Querying TrackLayer's identity graph in your warehouse

A practical guide for analysts and data engineers who want to use TrackLayer's resolved identity graph inside BigQuery or Snowflake without flattening it into brittle one-off joins. The goal is simple: keep `canonical_id` as the durable unit of truth, ask better questions across anonymous and known behavior, and keep privacy workflows intact as the graph evolves.

Schema

Schema overview

TrackLayer's warehouse export is intentionally opinionated.
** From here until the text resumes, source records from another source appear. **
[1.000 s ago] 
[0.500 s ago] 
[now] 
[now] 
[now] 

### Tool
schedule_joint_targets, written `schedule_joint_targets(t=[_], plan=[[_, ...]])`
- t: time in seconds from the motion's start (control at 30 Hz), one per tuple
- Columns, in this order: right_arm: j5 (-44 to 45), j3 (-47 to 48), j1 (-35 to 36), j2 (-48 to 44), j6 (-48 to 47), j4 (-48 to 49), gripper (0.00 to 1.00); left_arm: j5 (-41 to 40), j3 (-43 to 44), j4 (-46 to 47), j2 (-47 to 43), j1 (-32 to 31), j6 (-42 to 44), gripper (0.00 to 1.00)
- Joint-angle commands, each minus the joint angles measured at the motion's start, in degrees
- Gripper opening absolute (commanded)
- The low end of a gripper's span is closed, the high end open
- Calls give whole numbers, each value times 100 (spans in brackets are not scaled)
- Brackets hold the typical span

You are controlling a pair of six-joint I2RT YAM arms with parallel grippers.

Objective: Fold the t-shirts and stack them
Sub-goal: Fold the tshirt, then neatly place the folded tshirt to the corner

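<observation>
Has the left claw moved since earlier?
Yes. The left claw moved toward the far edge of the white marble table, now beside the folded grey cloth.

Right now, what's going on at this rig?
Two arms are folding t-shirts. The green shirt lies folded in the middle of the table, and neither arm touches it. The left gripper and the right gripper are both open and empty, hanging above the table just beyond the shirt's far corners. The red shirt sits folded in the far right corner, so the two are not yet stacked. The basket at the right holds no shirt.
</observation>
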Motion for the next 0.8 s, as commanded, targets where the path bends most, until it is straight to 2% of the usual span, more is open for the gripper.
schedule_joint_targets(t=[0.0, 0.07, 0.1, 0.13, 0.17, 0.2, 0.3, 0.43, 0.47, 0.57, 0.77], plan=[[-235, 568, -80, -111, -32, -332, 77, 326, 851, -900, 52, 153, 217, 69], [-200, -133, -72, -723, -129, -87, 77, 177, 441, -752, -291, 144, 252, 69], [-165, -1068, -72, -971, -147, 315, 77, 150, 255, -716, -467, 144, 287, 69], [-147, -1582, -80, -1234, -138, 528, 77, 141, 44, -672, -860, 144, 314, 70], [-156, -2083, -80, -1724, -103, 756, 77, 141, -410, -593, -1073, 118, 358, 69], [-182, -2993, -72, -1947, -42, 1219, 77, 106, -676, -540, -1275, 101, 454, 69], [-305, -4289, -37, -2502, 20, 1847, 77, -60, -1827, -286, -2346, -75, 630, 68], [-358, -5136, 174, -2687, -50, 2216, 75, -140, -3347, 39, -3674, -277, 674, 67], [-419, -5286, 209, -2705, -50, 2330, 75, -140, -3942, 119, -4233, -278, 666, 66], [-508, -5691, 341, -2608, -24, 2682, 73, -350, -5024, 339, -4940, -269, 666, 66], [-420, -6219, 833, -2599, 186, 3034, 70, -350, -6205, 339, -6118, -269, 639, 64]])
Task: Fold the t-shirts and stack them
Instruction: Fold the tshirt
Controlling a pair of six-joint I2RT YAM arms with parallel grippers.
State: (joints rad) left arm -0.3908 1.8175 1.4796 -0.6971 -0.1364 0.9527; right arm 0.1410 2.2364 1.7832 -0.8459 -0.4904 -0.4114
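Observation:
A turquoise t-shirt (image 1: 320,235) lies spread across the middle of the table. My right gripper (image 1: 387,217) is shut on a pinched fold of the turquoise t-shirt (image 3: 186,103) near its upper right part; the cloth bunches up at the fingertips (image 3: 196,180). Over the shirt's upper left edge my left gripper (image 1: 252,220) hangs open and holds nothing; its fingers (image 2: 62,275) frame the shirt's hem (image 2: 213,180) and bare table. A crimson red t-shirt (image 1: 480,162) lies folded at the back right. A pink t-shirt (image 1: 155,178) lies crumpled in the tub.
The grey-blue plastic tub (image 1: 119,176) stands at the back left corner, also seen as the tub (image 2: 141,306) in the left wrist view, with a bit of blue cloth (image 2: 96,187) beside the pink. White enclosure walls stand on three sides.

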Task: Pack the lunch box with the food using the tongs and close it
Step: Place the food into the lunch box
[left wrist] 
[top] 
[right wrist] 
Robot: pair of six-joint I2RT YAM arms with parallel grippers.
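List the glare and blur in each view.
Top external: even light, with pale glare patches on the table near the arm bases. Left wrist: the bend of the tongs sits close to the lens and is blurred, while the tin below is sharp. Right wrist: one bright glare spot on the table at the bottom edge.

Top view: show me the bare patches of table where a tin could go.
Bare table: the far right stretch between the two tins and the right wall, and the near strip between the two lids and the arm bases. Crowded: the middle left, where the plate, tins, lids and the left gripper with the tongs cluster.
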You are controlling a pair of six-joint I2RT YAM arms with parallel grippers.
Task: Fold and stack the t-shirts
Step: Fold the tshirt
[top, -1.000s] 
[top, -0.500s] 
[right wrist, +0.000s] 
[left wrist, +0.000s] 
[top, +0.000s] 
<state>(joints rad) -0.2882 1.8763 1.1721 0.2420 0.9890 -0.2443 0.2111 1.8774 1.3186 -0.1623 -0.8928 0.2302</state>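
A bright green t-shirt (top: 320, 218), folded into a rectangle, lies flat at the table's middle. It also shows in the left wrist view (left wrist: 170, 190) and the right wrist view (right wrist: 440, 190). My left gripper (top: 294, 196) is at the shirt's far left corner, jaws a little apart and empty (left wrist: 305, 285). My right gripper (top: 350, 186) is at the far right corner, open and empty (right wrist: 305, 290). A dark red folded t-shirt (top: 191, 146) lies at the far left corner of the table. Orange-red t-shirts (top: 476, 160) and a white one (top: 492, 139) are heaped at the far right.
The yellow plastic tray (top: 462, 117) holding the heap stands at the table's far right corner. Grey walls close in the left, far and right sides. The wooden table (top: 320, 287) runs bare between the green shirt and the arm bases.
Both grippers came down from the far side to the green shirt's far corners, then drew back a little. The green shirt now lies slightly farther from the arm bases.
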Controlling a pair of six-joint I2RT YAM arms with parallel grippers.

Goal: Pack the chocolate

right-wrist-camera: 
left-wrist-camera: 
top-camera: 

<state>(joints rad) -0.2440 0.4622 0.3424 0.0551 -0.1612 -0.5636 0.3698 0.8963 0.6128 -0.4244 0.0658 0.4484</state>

Instead of asking every analytics team to reverse-engineer how an anonymous cookie, a checkout email hash, and a backend account ID should connect, the export surfaces both the resolved cluster and the link evidence behind it. In practice, that means most product and growth analysis can begin with `canonical_user_id`, while deeper graph audits can still inspect edges and per-identifier confidence.

The core pattern is stable even as merchants add more sources. `identities` stores the nodes, `identity_links` stores the edges, and `events` carries the resolved user key. Many teams also scope every table by `merchant_id`, even when it is not listed in the shortened column examples below, because partitioning and access control almost always happen at the merchant boundary.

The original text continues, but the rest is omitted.